*Work instructions*.
All of the data is to be printed exactly, though the images must be left off.

Segment Start: Recorded data

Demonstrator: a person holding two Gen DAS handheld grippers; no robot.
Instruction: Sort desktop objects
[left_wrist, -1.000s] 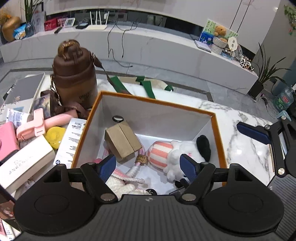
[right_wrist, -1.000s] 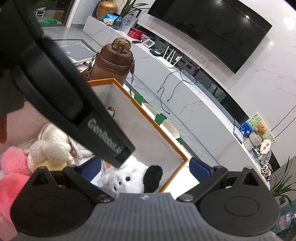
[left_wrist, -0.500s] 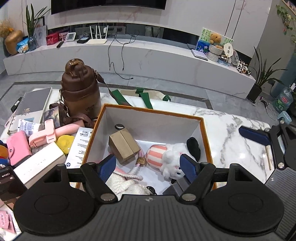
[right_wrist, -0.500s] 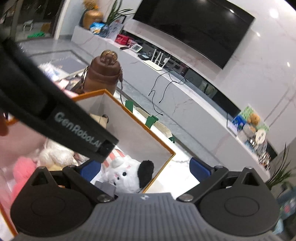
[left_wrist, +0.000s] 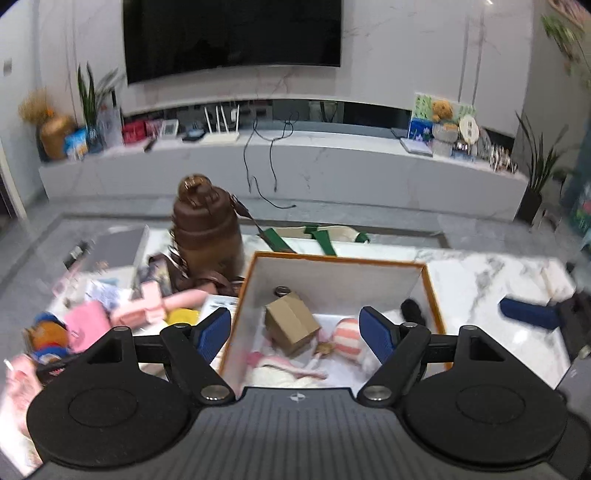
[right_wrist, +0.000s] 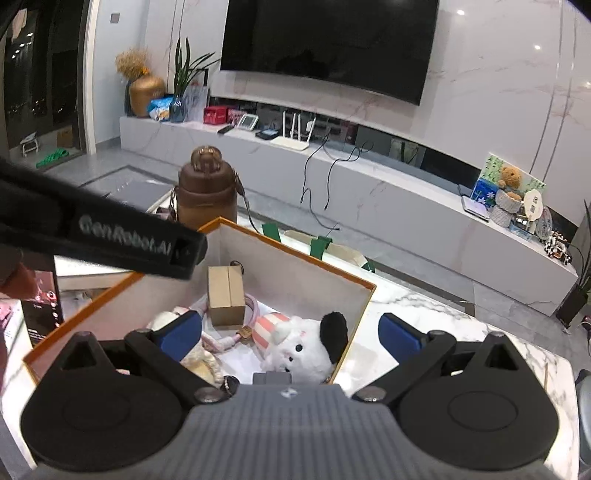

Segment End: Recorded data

*Task response*.
Demonstrator: a person holding two Gen DAS handheld grippers; no robot.
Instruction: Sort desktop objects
[left_wrist, -1.000s] 
[right_wrist, -1.000s] 
[left_wrist, -0.500s] 
[right_wrist, -0.500s] 
[left_wrist, +0.000s] 
[right_wrist, +0.000s] 

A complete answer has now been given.